EXERCISE DETAILS | The data below is to be written out exactly, with no pictures.

BEGIN

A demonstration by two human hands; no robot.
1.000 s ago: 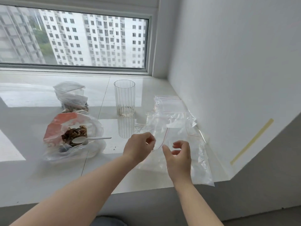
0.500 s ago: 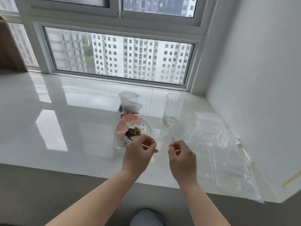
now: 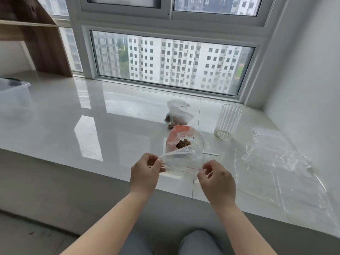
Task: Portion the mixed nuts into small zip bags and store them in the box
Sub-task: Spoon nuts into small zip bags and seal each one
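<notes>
Both hands are up over the front edge of the white windowsill [image 3: 110, 126], and between them hangs a small clear zip bag [image 3: 181, 162] with a thin red line along its seal. The left hand [image 3: 145, 173] pinches the bag's left corner, fingers curled in tight on the plastic. The right hand [image 3: 217, 181] pinches the right end of the red seal line, fingers likewise curled round it. The bag looks empty and is held off the sill, its mouth pulled taut from hand to hand.

Just behind it, toward the middle of the sill, lies the big bag of mixed nuts [image 3: 184, 140], red and clear, open, with brown nuts showing inside. A white spoon handle [image 3: 211, 154] pokes out to its right. Farther back toward the window sits a small filled zip bag [image 3: 177, 113], nuts at its bottom. To the right of that stands a ribbed clear glass [image 3: 227, 122], upright, near the back right corner. Along the right end of the sill sprawls a clear plastic sleeve of spare zip bags [image 3: 272, 162], flat and crinkled. At the far left edge, a translucent plastic box [image 3: 12, 96] is partly in view, well apart from the hands.
</notes>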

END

WRITTEN RESPONSE |
A demonstration by two human hands; no robot.
1.000 s ago: 
0.500 s ago: 
now: 
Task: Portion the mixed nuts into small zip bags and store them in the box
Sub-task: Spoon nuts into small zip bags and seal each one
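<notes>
Both hands are up over the front edge of the white windowsill [image 3: 110, 126], and between them hangs a small clear zip bag [image 3: 181, 162] with a thin red line along its seal. The left hand [image 3: 145, 173] pinches the bag's left corner, fingers curled in tight on the plastic. The right hand [image 3: 217, 181] pinches the right end of the red seal line, fingers likewise curled round it. The bag looks empty and is held off the sill, its mouth pulled taut from hand to hand.

Just behind it, toward the middle of the sill, lies the big bag of mixed nuts [image 3: 184, 140], red and clear, open, with brown nuts showing inside. A white spoon handle [image 3: 211, 154] pokes out to its right. Farther back toward the window sits a small filled zip bag [image 3: 177, 113], nuts at its bottom. To the right of that stands a ribbed clear glass [image 3: 227, 122], upright, near the back right corner. Along the right end of the sill sprawls a clear plastic sleeve of spare zip bags [image 3: 272, 162], flat and crinkled. At the far left edge, a translucent plastic box [image 3: 12, 96] is partly in view, well apart from the hands.
</notes>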

The exercise is done; no more work remains.